### What you will do:
Give the number of lines in the listing that hold the word "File". Write nothing but that number.

<<<<

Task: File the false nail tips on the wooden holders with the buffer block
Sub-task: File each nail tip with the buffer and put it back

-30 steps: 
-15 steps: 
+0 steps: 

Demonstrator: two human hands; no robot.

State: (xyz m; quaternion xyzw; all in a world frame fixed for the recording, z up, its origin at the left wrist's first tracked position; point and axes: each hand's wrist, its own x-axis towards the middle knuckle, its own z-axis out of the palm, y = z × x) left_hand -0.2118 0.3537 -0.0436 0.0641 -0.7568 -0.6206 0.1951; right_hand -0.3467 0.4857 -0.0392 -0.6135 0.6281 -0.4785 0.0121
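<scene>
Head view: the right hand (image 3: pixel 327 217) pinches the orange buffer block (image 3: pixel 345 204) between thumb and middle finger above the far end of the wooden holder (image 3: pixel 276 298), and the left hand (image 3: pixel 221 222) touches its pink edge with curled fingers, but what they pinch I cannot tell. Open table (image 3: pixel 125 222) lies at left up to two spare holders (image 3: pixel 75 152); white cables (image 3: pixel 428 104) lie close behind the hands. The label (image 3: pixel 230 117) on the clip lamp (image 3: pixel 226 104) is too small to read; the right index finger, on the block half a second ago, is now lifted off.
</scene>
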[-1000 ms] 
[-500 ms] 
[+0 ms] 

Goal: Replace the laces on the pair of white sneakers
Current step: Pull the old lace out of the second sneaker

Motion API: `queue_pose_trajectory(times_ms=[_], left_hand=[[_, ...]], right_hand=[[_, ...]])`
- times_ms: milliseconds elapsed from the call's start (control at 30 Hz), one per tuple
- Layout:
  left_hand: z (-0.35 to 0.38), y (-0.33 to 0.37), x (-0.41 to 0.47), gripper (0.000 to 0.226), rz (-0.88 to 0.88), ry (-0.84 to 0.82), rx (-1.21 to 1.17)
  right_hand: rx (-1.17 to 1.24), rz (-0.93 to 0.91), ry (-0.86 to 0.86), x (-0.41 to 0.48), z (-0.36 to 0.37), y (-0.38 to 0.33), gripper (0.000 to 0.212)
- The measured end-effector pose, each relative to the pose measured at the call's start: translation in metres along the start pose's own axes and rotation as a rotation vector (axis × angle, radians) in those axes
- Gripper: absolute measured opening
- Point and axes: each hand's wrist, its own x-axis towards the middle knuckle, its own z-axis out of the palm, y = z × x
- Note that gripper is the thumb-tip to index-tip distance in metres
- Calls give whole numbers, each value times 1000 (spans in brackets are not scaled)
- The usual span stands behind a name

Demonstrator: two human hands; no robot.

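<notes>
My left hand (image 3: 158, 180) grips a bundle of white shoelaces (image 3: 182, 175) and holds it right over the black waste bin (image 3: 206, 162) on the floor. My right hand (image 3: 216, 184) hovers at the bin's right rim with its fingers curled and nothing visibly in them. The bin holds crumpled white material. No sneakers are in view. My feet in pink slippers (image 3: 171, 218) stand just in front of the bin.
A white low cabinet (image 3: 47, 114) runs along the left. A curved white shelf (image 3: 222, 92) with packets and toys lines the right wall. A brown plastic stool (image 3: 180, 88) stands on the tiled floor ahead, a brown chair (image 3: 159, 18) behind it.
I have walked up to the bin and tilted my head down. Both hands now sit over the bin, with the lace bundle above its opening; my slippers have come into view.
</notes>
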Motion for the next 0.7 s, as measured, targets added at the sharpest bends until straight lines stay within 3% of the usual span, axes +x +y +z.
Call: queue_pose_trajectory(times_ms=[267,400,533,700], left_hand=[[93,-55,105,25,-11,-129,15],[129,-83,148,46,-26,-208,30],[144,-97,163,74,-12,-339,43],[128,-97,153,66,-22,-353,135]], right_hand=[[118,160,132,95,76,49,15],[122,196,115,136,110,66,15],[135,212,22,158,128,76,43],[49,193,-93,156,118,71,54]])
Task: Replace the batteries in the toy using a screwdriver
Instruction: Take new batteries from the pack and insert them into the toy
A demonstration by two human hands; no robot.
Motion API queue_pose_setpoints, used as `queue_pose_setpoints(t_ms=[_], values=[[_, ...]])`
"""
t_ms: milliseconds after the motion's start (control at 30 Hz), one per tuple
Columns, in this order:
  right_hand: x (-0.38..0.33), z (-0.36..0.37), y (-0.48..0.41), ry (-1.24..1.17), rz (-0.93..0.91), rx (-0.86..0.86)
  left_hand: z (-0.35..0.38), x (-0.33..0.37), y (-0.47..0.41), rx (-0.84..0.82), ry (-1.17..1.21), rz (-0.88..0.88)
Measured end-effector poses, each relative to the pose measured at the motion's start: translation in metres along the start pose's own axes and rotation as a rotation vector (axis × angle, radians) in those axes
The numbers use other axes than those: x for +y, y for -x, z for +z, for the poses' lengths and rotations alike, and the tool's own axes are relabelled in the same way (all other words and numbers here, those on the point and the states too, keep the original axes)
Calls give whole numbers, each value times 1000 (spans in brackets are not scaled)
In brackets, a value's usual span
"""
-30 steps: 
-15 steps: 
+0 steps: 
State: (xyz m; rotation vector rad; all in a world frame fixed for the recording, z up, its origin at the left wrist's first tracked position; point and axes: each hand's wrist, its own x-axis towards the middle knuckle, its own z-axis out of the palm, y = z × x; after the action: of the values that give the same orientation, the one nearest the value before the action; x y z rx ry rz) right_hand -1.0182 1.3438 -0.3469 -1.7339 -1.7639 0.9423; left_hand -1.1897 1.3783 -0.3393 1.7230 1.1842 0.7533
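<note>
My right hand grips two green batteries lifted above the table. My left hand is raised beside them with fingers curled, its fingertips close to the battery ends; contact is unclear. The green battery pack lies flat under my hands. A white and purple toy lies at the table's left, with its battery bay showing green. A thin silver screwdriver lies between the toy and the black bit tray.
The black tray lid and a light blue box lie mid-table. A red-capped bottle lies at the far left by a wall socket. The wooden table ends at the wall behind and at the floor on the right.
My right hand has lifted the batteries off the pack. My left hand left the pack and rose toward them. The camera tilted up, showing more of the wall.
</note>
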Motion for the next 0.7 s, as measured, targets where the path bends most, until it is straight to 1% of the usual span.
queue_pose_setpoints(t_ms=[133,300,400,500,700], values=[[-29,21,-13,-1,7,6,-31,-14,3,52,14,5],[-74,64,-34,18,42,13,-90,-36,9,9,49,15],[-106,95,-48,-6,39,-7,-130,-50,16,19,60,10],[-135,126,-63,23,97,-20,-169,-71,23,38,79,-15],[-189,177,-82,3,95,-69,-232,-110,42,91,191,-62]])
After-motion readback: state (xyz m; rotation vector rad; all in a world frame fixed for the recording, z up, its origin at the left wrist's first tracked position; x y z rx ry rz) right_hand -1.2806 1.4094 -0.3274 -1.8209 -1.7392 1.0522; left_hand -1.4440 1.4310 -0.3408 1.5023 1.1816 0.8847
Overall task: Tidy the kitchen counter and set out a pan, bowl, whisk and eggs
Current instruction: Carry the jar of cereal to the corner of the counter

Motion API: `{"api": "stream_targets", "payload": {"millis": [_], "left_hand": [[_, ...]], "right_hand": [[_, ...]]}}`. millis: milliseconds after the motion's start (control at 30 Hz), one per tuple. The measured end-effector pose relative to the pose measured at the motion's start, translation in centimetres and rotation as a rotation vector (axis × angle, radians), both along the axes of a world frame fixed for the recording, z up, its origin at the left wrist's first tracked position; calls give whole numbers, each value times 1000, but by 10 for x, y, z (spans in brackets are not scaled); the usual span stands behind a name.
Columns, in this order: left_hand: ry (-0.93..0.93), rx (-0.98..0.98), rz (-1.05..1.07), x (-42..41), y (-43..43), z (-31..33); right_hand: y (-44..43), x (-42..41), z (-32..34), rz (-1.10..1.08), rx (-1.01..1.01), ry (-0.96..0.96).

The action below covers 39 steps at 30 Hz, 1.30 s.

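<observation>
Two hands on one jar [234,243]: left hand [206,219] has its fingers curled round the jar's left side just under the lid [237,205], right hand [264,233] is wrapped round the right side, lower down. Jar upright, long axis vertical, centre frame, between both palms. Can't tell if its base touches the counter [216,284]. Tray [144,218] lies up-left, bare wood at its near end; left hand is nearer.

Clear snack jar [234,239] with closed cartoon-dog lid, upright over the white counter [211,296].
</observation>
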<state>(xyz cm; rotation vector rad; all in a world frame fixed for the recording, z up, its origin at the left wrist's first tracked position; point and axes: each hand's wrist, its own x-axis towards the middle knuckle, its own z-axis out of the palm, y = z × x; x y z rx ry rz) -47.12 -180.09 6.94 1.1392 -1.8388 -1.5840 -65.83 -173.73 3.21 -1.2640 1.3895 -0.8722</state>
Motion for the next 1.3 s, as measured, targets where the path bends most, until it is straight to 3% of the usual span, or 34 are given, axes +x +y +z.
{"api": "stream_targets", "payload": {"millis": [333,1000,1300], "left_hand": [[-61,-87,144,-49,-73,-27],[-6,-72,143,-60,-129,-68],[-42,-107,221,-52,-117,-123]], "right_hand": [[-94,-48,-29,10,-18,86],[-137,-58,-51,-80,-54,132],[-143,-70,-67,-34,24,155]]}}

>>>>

### Response area:
2